14.8.11

12ª D.P.

Muitos diriam que aquela fora a investigação mais fácil de sua carreira. Os rasos e sem imaginação. Era mesmo o óbvio a se pensar: aquele corpo de moça estirado no chão, um tiro no peito milimetricamente calculado e uma carta de confissão ao lado da arma abandonada. Crime passional, homicídio doloso, joguem na cadeia, cortem-lhe a cabeça.

O Delegado Torres, no entanto, analisou a cena mais de nove vezes. Andou pelo cômodo escuro percorrendo cada trajeto possível, empunhou a arma, empunhou a caneta, refez o disparo mentalmente. Os peritos, já com digitais colhidas, esgueiravam-se nos cantos para rir e destilar o escárnio: "Será que ele tá achando que vai ganhar por hora de investigação? Ô, Delegado... o salário é o mesmo no fim do mês, hein...".

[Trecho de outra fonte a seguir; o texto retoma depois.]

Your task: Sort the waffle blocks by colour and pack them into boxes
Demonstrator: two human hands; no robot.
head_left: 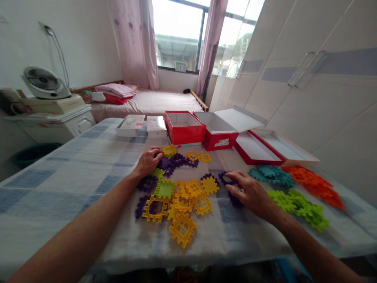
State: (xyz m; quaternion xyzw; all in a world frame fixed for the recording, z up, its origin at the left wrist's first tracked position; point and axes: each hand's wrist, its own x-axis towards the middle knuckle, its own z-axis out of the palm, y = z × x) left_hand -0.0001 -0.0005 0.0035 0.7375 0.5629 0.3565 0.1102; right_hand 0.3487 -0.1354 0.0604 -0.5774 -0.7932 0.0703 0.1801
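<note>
Square waffle-style plastic tiles lie scattered on the checked tablecloth (73, 173). My left hand (149, 160) rests with curled fingers on the purple tiles (173, 161) at the far side of the mixed heap. My right hand (251, 192) lies flat, fingers spread, pressing on purple tiles (225, 179) to the right. Between my hands lie several yellow tiles (188, 200) and a green one (164, 188). To the right are sorted piles: teal (271, 175), orange (315, 184) and lime green (300, 204).
Open red boxes (185, 133) (219, 139) and a flat red lid (256, 151) stand at the table's far side, with two white boxes (131, 125) left of them. A fan (44, 82) sits on a cabinet at left; wardrobe doors (309, 90) close by on the right.
</note>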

Foi quase sete semanas depois que a delegacia se encheu de câmeras e repórteres afobados em pintar a nova chacota do horário nobre. O Delegado Torres ficou doido, com certeza, ficou. Com passos lentos, aquele quase aposentado iniciou a marcha que definiria seu fim de carreira. Eram os metros entre ele e a frase pela qual seria lembrado para sempre. O último passo, os flashes estouraram, tantos gritavam que quase não se podia ouvir:
- Doutor Delegado, por que essa mudança repentina?
- Simplesmente porque descobrimos a verdade.
- Mas o senhor mesmo, com carta de confissão em punho, declarou homicidío doloso! Agora vem desdizer?
- Nunca disse que não foi homicídio.
- E então?
- A moça atirou no próprio coração.
- Como é que é? Então é suicídio?
- Não, é o que você ouviu. Homicídio. Mas foi caso de legítima defesa.
- Legítima defesa, doutor?
- Pois é, rapaz... Culpa daquele coração que batia raivoso no peito.Um dia, o bicho tomou forma e resolveu começar a decidir por ela. Aí a moça enfezou. Calculou onde ele estava, marcou com hidrocor e pimba. Atirou.
- No próprio coração...
- É. É que chegou um ponto que... era ele ou ela, entende? Os dois já não podiam conviver.